Task statement: Each entry should be quoted word for word, including every mark of punctuation.

+++

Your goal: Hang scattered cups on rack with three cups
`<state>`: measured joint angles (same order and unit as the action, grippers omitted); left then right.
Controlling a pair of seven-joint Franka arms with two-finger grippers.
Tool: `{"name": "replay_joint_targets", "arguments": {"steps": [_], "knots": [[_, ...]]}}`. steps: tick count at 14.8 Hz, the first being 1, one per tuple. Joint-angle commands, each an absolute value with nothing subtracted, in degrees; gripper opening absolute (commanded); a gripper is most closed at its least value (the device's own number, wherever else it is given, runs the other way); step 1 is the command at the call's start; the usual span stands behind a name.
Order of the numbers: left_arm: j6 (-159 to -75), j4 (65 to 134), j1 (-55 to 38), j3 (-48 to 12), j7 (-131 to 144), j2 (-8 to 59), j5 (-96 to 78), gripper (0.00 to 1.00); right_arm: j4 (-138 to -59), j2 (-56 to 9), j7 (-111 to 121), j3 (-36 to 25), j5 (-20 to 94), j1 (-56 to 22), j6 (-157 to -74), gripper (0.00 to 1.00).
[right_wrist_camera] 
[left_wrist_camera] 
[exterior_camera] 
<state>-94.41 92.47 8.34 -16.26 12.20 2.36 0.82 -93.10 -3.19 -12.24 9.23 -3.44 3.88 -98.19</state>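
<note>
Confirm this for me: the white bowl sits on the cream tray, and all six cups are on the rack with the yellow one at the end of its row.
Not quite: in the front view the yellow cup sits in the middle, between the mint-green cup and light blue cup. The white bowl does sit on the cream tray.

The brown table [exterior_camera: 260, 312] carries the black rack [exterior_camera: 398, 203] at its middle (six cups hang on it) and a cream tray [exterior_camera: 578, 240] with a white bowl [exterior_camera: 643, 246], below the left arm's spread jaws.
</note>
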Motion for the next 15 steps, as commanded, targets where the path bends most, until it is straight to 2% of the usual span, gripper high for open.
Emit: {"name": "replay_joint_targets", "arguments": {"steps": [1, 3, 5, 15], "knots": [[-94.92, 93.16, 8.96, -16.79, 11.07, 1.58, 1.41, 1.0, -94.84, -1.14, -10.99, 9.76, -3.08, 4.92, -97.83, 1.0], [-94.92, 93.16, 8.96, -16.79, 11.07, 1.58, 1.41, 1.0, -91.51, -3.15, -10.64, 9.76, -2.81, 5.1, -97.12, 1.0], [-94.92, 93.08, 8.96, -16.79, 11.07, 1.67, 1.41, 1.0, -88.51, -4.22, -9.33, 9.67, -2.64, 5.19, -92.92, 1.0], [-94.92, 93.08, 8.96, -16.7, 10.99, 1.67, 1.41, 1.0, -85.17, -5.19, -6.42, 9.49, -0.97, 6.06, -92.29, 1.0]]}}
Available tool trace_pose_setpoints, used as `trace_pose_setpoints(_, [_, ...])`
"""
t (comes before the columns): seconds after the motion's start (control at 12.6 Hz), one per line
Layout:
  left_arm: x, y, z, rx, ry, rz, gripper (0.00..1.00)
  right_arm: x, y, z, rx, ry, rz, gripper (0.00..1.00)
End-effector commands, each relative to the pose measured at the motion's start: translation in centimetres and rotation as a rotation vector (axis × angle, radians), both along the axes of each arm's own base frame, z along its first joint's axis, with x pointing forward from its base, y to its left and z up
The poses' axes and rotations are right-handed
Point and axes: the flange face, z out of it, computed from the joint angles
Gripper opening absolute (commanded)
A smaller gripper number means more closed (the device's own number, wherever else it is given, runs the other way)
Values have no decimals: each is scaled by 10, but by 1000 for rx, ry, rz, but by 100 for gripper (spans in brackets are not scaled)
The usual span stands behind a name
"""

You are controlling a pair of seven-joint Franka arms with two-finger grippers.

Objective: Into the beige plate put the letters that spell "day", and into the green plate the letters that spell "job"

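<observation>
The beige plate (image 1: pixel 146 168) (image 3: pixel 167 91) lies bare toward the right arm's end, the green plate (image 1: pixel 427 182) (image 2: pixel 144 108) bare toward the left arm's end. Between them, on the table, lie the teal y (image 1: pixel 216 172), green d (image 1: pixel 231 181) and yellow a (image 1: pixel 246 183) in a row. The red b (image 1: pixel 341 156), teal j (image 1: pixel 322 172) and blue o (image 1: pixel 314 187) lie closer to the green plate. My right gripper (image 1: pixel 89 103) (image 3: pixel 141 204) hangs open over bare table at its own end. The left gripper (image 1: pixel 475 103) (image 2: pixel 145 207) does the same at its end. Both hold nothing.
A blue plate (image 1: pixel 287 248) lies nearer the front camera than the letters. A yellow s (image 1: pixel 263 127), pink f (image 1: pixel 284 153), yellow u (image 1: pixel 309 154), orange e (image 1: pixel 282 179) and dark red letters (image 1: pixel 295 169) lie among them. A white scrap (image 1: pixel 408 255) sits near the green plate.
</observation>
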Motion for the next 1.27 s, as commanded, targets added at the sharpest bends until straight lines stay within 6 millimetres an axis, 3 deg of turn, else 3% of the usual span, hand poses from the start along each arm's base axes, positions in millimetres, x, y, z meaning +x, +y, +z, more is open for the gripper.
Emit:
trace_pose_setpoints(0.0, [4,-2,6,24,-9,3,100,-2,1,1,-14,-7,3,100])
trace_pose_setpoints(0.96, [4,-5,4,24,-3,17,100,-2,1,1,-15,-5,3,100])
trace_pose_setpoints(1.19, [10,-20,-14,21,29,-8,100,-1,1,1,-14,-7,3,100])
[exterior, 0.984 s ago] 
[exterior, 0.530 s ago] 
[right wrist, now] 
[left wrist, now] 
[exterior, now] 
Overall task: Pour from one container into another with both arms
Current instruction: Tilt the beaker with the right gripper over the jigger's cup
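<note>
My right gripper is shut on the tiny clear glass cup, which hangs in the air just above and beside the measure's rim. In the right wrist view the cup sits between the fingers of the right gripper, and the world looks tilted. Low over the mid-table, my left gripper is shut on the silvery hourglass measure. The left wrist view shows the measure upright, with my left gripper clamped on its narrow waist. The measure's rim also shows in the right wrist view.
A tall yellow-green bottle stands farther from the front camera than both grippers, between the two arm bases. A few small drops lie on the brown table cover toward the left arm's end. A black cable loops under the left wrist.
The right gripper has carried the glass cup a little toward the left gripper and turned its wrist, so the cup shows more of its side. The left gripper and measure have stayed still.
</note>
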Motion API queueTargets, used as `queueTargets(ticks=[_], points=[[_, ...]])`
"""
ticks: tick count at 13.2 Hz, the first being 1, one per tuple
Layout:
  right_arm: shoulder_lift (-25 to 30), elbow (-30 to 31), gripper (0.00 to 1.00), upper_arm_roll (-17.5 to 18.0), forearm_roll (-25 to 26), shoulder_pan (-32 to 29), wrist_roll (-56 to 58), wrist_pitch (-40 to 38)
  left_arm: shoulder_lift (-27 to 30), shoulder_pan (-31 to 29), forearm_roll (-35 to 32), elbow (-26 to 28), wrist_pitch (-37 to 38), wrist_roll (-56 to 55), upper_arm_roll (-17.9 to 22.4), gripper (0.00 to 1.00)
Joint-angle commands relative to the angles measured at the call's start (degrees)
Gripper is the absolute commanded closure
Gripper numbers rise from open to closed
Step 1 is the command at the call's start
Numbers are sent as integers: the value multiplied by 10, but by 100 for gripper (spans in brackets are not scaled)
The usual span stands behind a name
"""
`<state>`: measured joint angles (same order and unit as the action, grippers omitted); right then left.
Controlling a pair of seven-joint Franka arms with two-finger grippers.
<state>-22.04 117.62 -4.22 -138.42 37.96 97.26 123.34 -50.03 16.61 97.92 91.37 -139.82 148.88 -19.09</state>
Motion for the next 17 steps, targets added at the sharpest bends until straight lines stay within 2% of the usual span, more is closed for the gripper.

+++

Written response:
Your goal: Hang scattered cups on rack with three cups
`<state>`: measured joint angles (same order and unit as the action, grippers omitted); left then right.
Controlling a pair of seven-joint Franka arms with two-finger grippers.
Tool: `{"name": "replay_joint_targets", "arguments": {"steps": [_], "knots": [[_, ...]]}}`. steps: tick count at 14.8 Hz, the first being 1, one per tuple. Joint-angle commands, each an absolute value with nothing subtracted, in degrees; gripper opening absolute (commanded); a gripper is most closed at its least value (the device's own number, wherever else it is given, runs the other way); step 1 is the command at the call's start; the usual span stands behind a name.
Order of the numbers: left_arm: j6 (-159 to -75), j4 (65 to 134), j1 (-55 to 38), j3 (-48 to 12), j7 (-131 to 144), j2 (-8 to 59), j5 (-96 to 78), gripper (0.00 to 1.00); right_arm: j4 (-138 to -59), j2 (-56 to 9), j7 (-111 to 121), j3 (-36 to 25), j5 (-20 to 94), j1 (-56 to 22), j6 (-157 to -74), gripper (0.00 to 1.00).
[right_wrist_camera] 
[left_wrist_camera] 
[exterior_camera] 
<state>-94.41 92.47 8.34 -16.26 12.20 2.36 0.82 -93.10 -3.19 -12.24 9.23 -3.44 3.88 -98.19</state>
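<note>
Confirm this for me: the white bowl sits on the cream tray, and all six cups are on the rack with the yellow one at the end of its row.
Not quite: in the front view the yellow cup sits in the middle, between the mint-green cup and light blue cup. The white bowl does sit on the cream tray.

The brown table [exterior_camera: 260, 312] carries the black rack [exterior_camera: 398, 203] at its middle (six cups hang on it) and a cream tray [exterior_camera: 578, 240] with a white bowl [exterior_camera: 643, 246], below the left arm's spread jaws.
</note>
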Motion for the next 15 steps, as commanded, targets where the path bends most, until it is straight to 2% of the usual span, gripper high for open.
Emit: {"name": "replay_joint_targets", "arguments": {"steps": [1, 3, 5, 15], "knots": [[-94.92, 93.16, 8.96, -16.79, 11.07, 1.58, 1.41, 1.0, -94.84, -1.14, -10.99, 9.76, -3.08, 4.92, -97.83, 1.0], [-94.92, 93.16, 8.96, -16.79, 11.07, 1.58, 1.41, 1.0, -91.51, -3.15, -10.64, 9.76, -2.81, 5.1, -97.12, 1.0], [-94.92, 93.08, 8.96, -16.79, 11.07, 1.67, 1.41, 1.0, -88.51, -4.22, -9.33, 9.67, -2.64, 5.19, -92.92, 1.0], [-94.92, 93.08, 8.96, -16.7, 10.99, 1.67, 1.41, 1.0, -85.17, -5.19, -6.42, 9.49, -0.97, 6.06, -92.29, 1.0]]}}
Available tool trace_pose_setpoints, used as `trace_pose_setpoints(_, [_, ...])`
"""
t (comes before the columns): seconds after the motion's start (control at 12.6 Hz), one per line
Layout:
  left_arm: x, y, z, rx, ry, rz, gripper (0.00..1.00)
  right_arm: x, y, z, rx, ry, rz, gripper (0.00..1.00)
End-effector commands, each relative to the pose measured at the motion's start: translation in centimetres and rotation as a rotation vector (axis × angle, radians), both along the axes of each arm's own base frame, z along its first joint's axis, with x pointing forward from its base, y to its left and z up
The poses' axes and rotations are right-handed
Point and axes: the flange face, z out of it, computed from the joint angles
Gripper opening absolute (commanded)
A smaller gripper number means more closed (the device's own number, wherever else it is given, runs the other way)
Values have no decimals: each is scaled by 10, but by 1000 for rx, ry, rz, but by 100 for gripper (spans in brackets are not scaled)
The usual span stands behind a name
"""

You are controlling a pair of seven-joint Franka arms with two-finger grippers.

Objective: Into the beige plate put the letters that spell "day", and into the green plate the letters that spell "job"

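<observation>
The beige plate (image 1: pixel 146 168) (image 3: pixel 167 91) lies bare toward the right arm's end, the green plate (image 1: pixel 427 182) (image 2: pixel 144 108) bare toward the left arm's end. Between them, on the table, lie the teal y (image 1: pixel 216 172), green d (image 1: pixel 231 181) and yellow a (image 1: pixel 246 183) in a row. The red b (image 1: pixel 341 156), teal j (image 1: pixel 322 172) and blue o (image 1: pixel 314 187) lie closer to the green plate. My right gripper (image 1: pixel 89 103) (image 3: pixel 141 204) hangs open over bare table at its own end. The left gripper (image 1: pixel 475 103) (image 2: pixel 145 207) does the same at its end. Both hold nothing.
A blue plate (image 1: pixel 287 248) lies nearer the front camera than the letters. A yellow s (image 1: pixel 263 127), pink f (image 1: pixel 284 153), yellow u (image 1: pixel 309 154), orange e (image 1: pixel 282 179) and dark red letters (image 1: pixel 295 169) lie among them. A white scrap (image 1: pixel 408 255) sits near the green plate.
</observation>
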Motion for the next 1.27 s, as commanded, targets added at the sharpest bends until straight lines stay within 6 millimetres an axis, 3 deg of turn, else 3% of the usual span, hand poses from the start along each arm's base axes, positions in millimetres, x, y, z meaning +x, +y, +z, more is open for the gripper.
Emit:
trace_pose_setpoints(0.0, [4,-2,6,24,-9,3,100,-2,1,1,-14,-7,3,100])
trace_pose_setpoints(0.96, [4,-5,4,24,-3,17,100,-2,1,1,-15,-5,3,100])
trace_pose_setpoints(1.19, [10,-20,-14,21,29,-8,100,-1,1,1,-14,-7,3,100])
[exterior, 0.984 s ago] 
[exterior, 0.530 s ago] 
[right wrist, now] 
[left wrist, now] 
[exterior, now] 
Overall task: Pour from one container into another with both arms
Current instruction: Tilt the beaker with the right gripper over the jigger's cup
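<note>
My right gripper is shut on the tiny clear glass cup, which hangs in the air just above and beside the measure's rim. In the right wrist view the cup sits between the fingers of the right gripper, and the world looks tilted. Low over the mid-table, my left gripper is shut on the silvery hourglass measure. The left wrist view shows the measure upright, with my left gripper clamped on its narrow waist. The measure's rim also shows in the right wrist view.
A tall yellow-green bottle stands farther from the front camera than both grippers, between the two arm bases. A few small drops lie on the brown table cover toward the left arm's end. A black cable loops under the left wrist.
The right gripper has carried the glass cup a little toward the left gripper and turned its wrist, so the cup shows more of its side. The left gripper and measure have stayed still.
</note>
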Motion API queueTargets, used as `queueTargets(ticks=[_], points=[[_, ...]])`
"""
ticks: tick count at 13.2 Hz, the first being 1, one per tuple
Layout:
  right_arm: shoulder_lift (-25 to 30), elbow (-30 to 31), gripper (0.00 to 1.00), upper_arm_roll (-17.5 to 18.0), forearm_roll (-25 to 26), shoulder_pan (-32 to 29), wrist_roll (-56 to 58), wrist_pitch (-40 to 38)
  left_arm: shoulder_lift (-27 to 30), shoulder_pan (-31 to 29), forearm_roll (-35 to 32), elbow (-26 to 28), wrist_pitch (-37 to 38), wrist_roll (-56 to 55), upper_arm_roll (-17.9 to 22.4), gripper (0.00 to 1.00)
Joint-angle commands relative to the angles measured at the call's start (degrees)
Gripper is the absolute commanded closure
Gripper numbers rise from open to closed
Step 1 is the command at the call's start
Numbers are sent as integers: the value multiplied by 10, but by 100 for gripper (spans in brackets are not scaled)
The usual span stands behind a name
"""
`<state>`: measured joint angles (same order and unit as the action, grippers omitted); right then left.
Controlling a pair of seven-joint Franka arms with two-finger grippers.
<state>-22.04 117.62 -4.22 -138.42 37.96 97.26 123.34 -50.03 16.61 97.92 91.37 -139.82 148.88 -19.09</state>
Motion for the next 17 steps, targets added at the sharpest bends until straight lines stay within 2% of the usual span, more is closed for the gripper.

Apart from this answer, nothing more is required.